Mekong Hotel, Apichatpong Weerasethakul

Mekon Hotel (Apichatpong Weerasethakul, Tahïlande)

Comme toujours d’irréductibles cinéastes se conforment à leur savoir-faire et à leur univers. C’est le cas de Kim Ki-Duk et de son Pieta (récompensé du Lion d’Or à Venise) qui ne varie pas du cinéma sud-coréen sale « classique ». Brillante Ma. Mendoza apporte une joie et des couleurs nouvelles à son œuvre. Thy Womb montre toujours ce don de filmer la vie, le temps et les hommes. Le réalisateur philippin sonde l’âme humaine au plus près pour accoucher d’un long-métrage empreint de sagesse, de force, de douceur. Le cinéma est émotion, le cinéma est vie, et le cinéma est celui de Brillante Ma. Mendoza.

Thy Womb, Brillante Ma. Mendoza

Thy Womb (Brillante Ma. Mendoza, Philippines)

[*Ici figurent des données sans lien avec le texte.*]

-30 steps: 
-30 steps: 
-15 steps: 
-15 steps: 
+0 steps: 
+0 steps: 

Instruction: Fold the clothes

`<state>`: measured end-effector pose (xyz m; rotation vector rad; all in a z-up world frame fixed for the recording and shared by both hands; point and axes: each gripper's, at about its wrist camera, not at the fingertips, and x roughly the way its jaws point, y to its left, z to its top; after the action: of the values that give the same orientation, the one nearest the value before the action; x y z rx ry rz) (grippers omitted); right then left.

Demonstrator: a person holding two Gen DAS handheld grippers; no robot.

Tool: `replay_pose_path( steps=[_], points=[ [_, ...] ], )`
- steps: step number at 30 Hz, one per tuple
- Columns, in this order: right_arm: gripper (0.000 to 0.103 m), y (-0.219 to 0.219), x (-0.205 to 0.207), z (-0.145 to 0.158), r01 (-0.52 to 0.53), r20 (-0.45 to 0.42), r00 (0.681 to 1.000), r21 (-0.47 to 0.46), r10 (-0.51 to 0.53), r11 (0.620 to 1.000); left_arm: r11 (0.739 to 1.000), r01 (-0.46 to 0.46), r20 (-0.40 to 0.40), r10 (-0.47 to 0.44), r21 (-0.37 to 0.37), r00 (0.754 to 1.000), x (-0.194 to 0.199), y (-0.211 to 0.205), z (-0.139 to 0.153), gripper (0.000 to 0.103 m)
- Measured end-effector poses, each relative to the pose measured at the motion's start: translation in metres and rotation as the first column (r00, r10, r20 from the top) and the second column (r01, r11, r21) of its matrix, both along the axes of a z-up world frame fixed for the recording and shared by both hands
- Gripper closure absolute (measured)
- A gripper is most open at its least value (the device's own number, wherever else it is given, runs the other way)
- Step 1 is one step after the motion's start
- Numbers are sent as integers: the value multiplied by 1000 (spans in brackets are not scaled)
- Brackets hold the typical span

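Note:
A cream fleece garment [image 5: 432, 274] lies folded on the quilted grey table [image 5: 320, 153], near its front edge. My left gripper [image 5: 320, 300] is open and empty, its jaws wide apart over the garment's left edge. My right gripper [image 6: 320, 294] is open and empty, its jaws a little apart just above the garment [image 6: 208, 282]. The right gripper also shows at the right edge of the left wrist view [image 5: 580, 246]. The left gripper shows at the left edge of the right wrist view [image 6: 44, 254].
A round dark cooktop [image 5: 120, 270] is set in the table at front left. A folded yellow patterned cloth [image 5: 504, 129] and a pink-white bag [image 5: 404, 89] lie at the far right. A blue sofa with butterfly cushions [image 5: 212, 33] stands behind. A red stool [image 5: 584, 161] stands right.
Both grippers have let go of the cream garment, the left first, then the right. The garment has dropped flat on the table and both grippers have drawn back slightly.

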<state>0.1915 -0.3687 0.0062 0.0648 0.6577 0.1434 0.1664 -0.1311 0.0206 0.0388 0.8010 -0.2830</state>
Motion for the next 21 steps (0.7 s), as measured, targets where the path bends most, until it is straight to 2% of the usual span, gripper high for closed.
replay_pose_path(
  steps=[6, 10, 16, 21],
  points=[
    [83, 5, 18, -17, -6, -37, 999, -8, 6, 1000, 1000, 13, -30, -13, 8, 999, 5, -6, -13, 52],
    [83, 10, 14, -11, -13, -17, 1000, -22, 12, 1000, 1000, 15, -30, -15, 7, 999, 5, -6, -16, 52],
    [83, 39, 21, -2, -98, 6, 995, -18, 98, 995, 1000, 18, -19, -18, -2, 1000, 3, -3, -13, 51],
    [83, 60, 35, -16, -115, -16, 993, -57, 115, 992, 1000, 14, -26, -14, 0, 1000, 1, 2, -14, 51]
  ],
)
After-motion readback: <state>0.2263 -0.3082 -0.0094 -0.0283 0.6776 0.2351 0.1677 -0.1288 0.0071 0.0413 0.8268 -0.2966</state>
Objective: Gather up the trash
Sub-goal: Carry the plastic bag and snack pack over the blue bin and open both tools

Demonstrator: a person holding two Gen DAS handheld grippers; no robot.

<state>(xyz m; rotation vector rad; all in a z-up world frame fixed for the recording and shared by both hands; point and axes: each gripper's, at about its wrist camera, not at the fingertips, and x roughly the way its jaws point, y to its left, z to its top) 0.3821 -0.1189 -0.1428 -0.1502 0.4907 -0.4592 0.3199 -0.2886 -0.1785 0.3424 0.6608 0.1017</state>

Le 15e Festival du Film Asiatique de Deauville aura ainsi mis en avant un cinéma asiatique en pleine ébullition avec des jeunes cinéastes prometteurs mais surtout un renouveau de la manière de faire des films et de voir les œuvres. L’Asie est à l’image de ces films oscillant entre tradition ancestrale et recherche d’une modernité non-calqué sur les modèles européens et surtout américain.